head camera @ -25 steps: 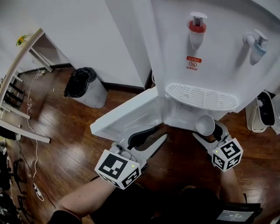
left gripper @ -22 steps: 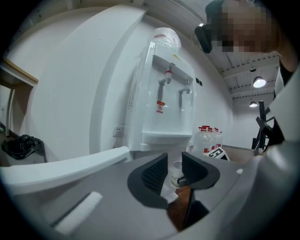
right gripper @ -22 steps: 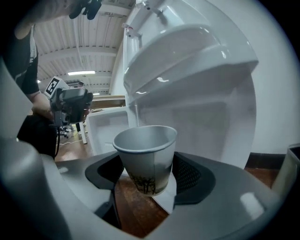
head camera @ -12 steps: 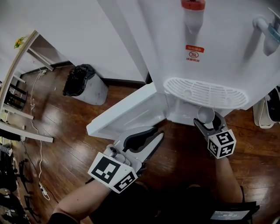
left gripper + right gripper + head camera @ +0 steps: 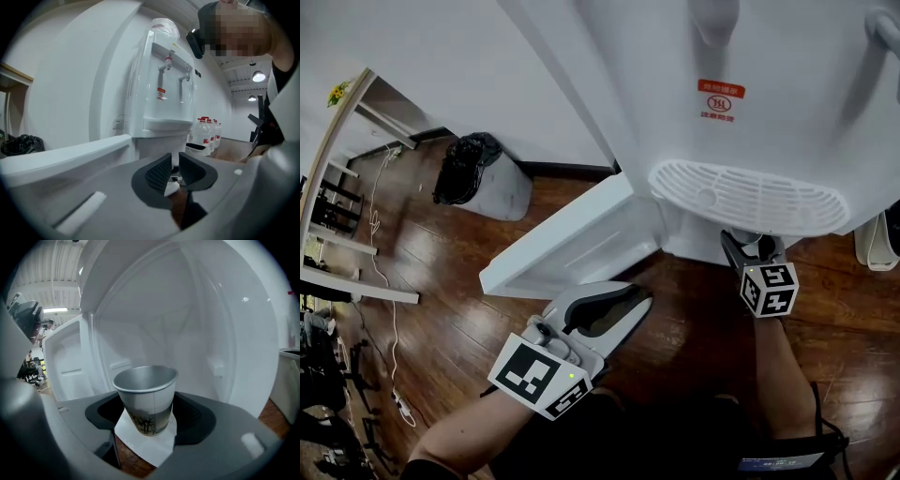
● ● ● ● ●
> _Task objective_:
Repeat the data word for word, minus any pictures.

> _Exercise response_:
head camera @ -25 steps: 
left gripper @ -22 steps: 
right gripper @ -22 steps: 
head camera @ -12 steps: 
left gripper + right gripper + head camera @ +0 steps: 

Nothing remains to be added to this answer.